→ Work required
Where the listing below reaches the line containing "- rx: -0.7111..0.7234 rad", start writing out lines exactly, and stop once the line containing "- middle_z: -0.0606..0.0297" has been written.

○ ○ ○ ○ ○ ○ ○

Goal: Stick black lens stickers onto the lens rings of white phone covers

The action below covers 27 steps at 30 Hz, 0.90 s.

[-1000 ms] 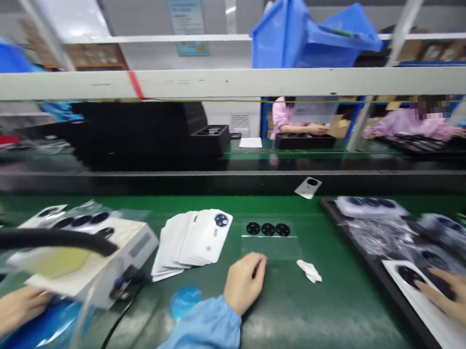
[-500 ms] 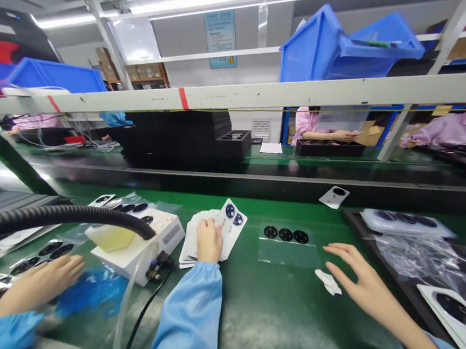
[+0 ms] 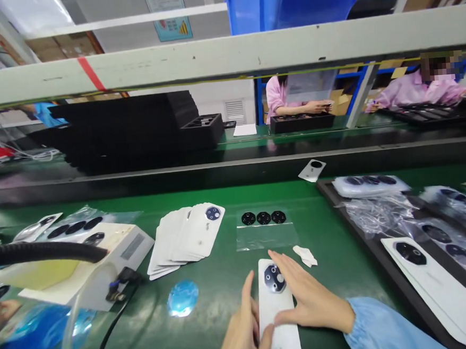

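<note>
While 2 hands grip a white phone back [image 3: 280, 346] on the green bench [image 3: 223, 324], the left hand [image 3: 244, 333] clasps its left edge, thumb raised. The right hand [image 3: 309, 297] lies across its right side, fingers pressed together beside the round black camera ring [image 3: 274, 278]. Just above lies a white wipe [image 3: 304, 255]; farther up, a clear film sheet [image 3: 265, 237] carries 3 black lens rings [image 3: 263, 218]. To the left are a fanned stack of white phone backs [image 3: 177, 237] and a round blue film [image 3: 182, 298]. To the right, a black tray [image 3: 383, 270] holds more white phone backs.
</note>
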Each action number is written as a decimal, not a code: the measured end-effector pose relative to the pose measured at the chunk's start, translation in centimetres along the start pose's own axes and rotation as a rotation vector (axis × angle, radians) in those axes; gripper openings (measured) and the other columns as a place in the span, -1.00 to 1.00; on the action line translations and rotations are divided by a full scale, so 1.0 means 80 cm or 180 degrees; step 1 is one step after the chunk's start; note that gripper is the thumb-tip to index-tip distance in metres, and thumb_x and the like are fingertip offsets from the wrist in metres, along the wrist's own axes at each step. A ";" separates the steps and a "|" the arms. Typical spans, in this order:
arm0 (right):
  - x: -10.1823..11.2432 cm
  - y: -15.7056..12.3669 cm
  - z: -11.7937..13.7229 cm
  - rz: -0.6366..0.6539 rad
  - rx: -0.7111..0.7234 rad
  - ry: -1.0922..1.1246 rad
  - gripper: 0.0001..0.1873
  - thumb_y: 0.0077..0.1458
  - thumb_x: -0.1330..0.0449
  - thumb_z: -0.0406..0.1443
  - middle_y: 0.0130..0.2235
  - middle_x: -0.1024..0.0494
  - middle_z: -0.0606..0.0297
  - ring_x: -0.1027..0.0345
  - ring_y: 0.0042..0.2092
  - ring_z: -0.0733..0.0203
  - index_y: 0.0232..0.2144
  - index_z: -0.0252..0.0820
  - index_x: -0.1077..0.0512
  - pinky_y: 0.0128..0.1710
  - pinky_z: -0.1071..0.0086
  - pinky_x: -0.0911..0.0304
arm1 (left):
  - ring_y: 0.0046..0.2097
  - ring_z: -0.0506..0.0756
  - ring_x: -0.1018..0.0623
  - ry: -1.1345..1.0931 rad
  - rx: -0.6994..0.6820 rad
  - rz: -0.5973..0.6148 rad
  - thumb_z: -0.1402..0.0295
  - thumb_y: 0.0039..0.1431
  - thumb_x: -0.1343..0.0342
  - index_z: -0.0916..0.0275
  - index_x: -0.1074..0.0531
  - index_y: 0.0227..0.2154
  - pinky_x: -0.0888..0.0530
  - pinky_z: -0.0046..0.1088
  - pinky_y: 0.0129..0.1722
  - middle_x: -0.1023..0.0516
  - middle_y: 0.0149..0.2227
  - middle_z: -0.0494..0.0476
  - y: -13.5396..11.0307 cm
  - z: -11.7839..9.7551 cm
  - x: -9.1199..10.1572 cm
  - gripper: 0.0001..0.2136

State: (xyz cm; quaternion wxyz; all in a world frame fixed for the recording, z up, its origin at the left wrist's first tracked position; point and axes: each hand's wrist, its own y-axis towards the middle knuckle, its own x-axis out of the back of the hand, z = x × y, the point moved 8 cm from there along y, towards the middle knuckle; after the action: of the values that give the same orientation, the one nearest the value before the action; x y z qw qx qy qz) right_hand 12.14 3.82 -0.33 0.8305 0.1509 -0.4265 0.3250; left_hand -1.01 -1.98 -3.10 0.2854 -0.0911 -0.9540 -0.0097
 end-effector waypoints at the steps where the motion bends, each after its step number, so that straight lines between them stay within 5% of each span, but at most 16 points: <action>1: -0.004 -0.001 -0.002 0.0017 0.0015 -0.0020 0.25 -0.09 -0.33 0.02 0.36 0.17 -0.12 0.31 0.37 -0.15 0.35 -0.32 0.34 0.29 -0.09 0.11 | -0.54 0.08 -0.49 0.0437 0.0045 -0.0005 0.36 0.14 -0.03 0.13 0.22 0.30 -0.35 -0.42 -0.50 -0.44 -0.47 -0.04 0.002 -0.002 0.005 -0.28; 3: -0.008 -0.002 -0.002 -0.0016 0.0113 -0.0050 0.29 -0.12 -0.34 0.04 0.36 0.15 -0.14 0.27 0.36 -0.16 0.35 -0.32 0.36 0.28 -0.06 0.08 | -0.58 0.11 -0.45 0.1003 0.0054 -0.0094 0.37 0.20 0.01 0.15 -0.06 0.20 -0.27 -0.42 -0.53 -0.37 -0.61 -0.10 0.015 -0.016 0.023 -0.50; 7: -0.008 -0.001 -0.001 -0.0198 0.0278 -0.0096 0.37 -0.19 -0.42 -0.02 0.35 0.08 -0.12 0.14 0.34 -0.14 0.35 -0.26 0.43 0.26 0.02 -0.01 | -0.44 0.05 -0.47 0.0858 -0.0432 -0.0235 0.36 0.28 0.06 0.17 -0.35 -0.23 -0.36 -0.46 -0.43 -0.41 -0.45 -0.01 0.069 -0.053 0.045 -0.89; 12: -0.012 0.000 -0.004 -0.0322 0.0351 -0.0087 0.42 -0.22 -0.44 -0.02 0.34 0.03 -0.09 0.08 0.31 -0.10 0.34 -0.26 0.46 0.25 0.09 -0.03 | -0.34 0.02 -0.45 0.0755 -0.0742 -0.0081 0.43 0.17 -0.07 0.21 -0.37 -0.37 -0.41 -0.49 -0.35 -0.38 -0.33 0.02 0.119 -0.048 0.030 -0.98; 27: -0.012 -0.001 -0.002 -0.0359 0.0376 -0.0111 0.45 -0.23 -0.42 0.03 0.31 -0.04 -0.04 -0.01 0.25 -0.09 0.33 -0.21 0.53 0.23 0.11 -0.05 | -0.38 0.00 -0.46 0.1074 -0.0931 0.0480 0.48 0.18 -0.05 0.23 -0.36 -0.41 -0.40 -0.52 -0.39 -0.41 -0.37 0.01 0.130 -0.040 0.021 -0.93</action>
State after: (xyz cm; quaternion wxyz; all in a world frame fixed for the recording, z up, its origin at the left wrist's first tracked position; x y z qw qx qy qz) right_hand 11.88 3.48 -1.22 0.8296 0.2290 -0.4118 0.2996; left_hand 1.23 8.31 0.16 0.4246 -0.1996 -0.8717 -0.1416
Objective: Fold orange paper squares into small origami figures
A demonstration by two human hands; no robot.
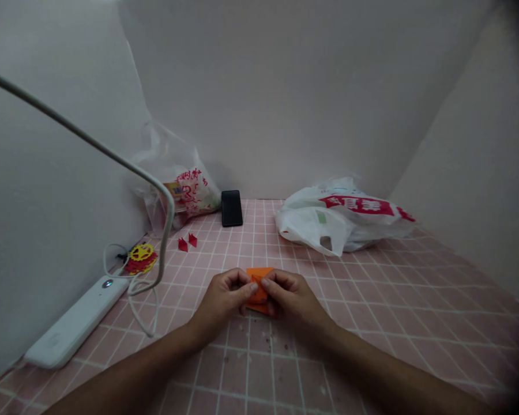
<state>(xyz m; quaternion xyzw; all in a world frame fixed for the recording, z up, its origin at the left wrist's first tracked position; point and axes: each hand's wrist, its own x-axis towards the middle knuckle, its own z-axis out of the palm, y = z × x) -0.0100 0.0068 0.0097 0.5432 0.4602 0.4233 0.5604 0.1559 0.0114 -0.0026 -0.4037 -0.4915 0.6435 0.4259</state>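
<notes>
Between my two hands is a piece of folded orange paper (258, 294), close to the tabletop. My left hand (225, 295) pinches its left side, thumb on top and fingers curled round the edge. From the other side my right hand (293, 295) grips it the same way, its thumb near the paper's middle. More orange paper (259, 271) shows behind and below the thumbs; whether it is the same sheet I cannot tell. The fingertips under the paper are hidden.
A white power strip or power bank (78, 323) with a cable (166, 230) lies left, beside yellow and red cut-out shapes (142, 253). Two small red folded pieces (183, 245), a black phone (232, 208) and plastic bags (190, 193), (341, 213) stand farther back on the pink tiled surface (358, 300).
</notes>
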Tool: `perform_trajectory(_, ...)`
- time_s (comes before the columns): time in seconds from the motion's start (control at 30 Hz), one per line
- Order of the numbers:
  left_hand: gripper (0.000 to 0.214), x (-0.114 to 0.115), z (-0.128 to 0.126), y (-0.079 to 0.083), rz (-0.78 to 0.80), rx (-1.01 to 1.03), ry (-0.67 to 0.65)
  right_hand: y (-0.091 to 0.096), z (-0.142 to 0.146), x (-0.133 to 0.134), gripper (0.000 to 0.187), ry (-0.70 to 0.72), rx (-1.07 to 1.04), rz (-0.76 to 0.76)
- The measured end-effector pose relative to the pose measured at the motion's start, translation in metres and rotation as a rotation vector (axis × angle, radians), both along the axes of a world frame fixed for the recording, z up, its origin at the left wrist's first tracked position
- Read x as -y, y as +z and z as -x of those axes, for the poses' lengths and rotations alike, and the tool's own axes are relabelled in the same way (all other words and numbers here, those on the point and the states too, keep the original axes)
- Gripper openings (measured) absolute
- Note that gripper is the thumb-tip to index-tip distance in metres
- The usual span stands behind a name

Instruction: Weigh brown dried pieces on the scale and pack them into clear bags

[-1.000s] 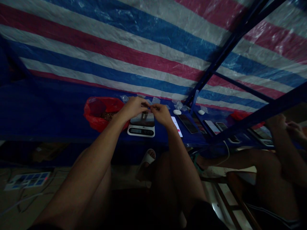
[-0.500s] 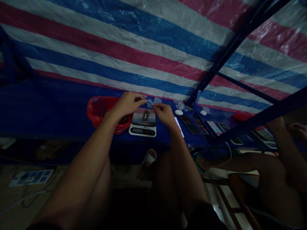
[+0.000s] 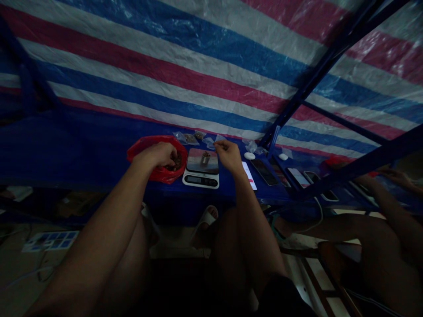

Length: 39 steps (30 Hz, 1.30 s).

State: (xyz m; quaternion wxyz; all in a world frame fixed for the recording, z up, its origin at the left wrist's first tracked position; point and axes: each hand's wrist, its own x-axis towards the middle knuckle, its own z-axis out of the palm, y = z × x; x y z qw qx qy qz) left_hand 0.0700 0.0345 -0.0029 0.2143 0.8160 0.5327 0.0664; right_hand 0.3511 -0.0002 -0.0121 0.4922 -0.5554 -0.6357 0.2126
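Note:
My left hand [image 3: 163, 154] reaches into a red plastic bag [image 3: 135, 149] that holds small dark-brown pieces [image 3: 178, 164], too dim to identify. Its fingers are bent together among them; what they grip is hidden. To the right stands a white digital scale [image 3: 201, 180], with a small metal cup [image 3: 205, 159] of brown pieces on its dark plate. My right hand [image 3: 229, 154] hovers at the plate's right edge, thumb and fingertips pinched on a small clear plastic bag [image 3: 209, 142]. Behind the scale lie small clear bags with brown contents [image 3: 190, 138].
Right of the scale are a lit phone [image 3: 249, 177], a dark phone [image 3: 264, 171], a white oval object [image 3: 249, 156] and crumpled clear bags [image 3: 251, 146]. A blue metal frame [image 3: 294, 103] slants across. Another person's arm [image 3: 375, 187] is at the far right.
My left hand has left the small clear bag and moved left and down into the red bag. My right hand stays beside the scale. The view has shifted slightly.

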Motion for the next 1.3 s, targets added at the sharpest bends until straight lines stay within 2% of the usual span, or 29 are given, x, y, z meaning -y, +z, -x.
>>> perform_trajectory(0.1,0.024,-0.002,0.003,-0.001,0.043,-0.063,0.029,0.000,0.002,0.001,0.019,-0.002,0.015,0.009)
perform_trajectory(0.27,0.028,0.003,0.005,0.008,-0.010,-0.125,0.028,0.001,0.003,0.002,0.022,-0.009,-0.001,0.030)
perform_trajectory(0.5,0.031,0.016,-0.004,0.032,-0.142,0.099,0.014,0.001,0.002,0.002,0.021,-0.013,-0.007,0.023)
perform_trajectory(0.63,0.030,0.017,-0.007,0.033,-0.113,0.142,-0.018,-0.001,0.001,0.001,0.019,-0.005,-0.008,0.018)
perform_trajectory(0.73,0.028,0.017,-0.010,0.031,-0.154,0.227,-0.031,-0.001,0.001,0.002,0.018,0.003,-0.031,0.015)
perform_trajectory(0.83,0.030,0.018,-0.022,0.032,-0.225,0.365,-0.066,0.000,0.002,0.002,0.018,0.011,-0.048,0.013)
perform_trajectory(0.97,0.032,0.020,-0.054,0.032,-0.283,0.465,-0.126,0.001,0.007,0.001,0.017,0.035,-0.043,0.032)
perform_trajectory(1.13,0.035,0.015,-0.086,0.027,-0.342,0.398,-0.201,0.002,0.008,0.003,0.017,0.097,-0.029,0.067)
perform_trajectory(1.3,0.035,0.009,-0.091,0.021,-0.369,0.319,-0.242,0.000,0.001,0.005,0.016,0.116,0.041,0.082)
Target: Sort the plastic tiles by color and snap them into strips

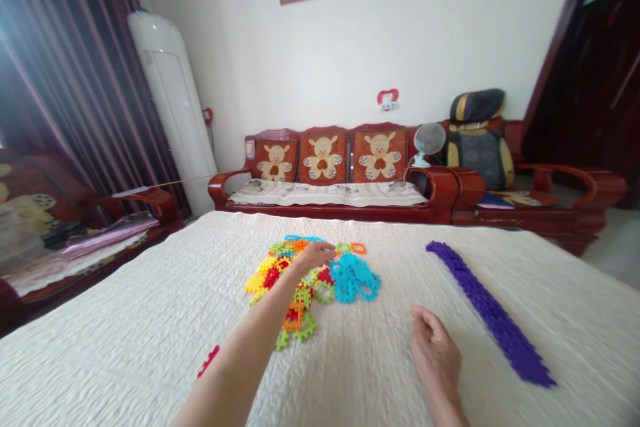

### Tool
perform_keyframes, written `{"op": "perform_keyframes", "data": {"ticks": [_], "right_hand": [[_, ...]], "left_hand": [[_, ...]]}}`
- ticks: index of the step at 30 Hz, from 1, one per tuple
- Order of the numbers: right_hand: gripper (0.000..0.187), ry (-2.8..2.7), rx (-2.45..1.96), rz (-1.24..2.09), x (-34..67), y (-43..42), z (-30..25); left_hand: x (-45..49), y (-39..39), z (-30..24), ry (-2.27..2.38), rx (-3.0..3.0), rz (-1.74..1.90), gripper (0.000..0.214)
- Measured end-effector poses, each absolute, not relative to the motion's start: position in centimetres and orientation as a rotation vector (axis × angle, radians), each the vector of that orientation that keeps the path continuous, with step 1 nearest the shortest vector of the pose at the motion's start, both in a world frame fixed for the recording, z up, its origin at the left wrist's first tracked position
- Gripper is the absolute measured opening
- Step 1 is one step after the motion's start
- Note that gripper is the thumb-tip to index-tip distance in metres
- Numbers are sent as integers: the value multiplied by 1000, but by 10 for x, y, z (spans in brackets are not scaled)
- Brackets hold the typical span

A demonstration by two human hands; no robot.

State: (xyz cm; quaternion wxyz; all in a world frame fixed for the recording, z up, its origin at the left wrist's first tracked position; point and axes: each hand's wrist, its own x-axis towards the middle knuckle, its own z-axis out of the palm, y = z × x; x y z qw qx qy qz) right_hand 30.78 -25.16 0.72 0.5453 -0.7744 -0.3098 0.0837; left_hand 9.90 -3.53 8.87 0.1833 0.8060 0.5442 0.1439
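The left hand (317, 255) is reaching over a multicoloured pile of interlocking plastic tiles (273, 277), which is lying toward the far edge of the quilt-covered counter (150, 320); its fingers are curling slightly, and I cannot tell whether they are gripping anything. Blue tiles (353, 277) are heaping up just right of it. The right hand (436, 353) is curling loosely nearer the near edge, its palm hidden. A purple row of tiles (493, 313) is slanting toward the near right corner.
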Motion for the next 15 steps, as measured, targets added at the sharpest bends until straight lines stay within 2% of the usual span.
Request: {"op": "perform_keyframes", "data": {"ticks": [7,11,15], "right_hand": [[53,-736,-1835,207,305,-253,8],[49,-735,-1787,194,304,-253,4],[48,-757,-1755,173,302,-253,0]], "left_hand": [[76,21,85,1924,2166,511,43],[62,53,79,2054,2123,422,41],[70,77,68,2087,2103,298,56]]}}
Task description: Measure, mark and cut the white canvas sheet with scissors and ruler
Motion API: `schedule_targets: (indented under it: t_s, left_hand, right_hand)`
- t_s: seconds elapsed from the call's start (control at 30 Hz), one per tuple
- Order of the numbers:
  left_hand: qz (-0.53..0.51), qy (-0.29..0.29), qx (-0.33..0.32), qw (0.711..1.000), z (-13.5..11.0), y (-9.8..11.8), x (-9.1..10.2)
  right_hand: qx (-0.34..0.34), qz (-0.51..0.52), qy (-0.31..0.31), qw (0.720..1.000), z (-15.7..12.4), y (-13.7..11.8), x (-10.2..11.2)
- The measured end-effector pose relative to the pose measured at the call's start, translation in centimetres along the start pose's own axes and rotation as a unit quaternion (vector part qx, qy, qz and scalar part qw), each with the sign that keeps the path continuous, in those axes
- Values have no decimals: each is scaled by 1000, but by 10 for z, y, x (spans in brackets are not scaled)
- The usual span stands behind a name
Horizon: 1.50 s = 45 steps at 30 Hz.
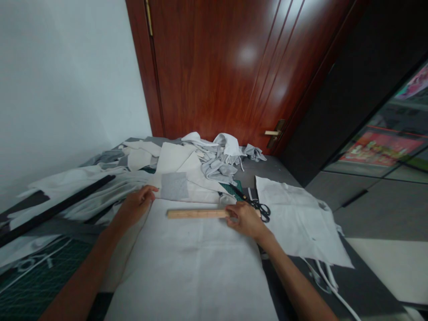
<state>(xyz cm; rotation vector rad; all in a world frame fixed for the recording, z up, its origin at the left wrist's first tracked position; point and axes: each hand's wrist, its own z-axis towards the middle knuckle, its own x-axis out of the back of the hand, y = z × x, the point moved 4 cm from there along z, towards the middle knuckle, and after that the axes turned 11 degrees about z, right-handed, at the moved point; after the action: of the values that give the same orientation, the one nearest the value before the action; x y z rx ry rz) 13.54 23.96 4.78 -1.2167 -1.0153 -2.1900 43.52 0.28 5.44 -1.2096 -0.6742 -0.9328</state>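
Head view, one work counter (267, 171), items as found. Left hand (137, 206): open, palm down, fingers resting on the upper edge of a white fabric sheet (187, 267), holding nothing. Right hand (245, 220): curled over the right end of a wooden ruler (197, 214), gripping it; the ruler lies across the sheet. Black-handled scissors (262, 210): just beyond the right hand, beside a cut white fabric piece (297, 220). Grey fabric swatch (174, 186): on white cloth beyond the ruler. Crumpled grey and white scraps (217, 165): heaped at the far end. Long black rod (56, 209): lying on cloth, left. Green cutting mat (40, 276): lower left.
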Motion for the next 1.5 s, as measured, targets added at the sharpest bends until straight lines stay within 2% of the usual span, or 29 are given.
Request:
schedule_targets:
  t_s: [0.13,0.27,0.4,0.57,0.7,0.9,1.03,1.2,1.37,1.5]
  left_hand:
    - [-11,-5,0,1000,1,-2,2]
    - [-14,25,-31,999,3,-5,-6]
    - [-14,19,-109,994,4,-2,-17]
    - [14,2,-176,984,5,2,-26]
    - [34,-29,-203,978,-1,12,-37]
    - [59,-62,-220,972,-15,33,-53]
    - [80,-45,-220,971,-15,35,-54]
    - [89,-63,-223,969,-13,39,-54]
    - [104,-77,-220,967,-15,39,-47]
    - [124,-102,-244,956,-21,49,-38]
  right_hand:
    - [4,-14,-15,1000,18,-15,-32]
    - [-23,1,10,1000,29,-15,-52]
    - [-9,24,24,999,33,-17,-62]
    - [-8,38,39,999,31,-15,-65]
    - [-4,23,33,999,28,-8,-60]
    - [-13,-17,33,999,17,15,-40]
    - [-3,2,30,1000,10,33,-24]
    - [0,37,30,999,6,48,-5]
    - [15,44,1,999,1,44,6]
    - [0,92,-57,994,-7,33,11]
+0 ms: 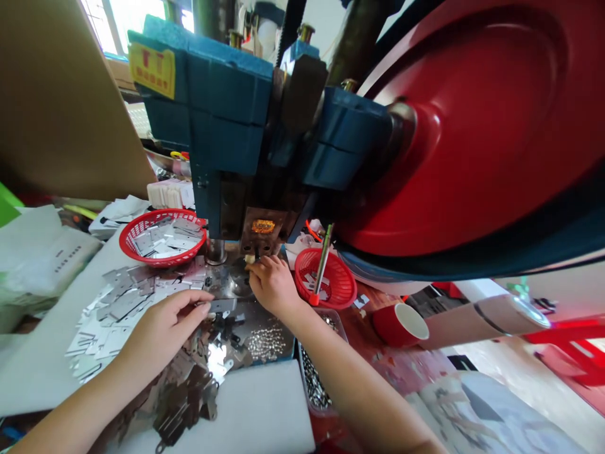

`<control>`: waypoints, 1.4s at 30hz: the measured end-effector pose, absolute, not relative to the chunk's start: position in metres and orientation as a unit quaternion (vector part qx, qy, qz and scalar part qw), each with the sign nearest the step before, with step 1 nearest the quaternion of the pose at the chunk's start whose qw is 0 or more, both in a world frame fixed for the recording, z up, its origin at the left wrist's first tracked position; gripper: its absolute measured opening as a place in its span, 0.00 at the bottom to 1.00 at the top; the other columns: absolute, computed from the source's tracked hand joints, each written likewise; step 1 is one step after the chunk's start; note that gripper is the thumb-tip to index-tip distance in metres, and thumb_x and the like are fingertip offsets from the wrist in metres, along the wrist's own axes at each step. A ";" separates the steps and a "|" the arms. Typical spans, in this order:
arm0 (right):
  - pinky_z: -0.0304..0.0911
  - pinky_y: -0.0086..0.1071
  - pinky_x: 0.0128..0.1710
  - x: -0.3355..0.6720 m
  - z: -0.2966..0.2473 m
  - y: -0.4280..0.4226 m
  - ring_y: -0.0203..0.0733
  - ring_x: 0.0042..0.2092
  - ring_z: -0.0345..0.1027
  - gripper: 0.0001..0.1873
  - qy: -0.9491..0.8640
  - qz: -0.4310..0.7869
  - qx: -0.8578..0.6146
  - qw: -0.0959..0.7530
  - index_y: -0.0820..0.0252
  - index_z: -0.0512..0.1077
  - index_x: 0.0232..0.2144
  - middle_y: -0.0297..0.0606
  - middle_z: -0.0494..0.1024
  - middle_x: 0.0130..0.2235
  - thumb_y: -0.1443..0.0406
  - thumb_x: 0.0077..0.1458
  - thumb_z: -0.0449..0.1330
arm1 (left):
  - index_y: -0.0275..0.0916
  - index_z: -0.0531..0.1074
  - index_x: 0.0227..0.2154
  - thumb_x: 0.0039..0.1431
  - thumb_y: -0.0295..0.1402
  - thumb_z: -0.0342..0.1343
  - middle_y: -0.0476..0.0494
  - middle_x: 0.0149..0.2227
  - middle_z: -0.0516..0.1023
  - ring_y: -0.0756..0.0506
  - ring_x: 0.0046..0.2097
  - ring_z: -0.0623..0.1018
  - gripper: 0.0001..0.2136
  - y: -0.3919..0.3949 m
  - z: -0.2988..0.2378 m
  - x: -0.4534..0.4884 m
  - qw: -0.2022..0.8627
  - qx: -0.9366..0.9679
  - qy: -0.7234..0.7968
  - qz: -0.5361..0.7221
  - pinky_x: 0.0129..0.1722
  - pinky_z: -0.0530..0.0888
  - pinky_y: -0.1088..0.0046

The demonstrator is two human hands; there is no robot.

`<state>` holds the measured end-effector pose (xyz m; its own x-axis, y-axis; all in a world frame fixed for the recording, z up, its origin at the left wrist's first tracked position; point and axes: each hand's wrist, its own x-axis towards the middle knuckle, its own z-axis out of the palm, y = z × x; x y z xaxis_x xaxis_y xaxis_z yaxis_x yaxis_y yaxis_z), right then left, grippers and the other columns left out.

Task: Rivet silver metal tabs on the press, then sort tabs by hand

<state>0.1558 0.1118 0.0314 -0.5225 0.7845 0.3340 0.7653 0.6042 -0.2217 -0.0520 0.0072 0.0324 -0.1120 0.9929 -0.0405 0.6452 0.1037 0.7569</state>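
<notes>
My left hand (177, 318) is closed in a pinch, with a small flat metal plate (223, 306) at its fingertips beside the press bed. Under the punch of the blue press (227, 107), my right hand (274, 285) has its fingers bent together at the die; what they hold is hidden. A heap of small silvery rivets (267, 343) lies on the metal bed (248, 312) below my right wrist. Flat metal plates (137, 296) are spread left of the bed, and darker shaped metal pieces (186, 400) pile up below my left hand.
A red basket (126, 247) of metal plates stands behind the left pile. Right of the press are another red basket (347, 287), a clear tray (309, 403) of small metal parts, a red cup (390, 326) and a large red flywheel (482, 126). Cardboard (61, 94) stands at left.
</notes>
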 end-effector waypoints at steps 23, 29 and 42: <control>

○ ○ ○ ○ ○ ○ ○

→ Written response
  - rx: -0.7111..0.7234 rad
  - ry: -1.0922..1.1246 rad
  - gripper: 0.0001..0.1873
  - thumb_y: 0.0077..0.1458
  - thumb_x: -0.1330..0.0449
  - thumb_z: -0.0406..0.1443
  - middle_y: 0.0130..0.2235
  - middle_x: -0.1024..0.0494
  - middle_z: -0.0606..0.0297

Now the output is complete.